Exercise goal:
Print, exactly as given, each line of the data from the line containing "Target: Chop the" up to and including its last line.

Given material:
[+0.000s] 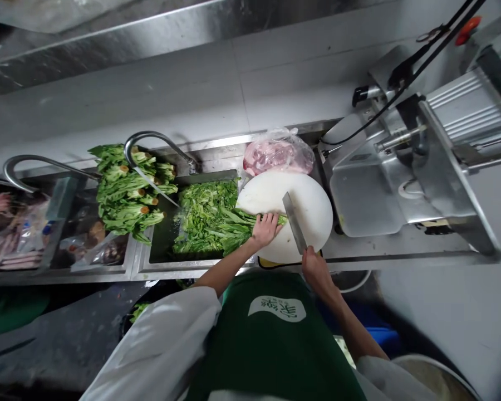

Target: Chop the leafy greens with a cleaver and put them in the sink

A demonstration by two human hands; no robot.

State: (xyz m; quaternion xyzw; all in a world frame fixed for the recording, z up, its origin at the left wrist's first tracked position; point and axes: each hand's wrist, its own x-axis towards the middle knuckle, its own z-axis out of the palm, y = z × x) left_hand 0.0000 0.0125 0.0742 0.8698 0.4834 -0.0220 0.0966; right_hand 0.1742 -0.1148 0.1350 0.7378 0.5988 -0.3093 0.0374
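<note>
My left hand presses down on the end of a bunch of long leafy greens, its fingers curled over the stems. The stems lie on a round white cutting board, while the leaves trail left over the sink. In my right hand is the handle of a cleaver, held at the board's near side. Its blade points away from me, just right of the stem ends and apart from my left fingers. Cut greens fill the sink beside the board.
Bagged raw meat sits behind the board. Whole heads of greens are piled left of the sink, under a curved faucet. A metal slicing machine stands at the right. Further left, sinks hold bagged food.
</note>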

Output:
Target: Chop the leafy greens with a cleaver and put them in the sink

A demonstration by two human hands; no robot.

State: (xyz m; quaternion xyzw; all in a world frame fixed for the recording, z up, its origin at the left wrist's first tracked position; point and axes: each hand's wrist, its own x-axis towards the middle knuckle, its own z-axis out of the palm, y = z × x) left_hand 0.0000 0.0125 0.0742 0.8698 0.4834 -0.0220 0.0966; right_hand 0.1742 -0.1148 0.1350 0.7378 0.5988 -0.3093 0.0374
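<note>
My left hand presses down on the end of a bunch of long leafy greens, its fingers curled over the stems. The stems lie on a round white cutting board, while the leaves trail left over the sink. In my right hand is the handle of a cleaver, held at the board's near side. Its blade points away from me, just right of the stem ends and apart from my left fingers. Cut greens fill the sink beside the board.
Bagged raw meat sits behind the board. Whole heads of greens are piled left of the sink, under a curved faucet. A metal slicing machine stands at the right. Further left, sinks hold bagged food.
</note>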

The required output has now been supplied.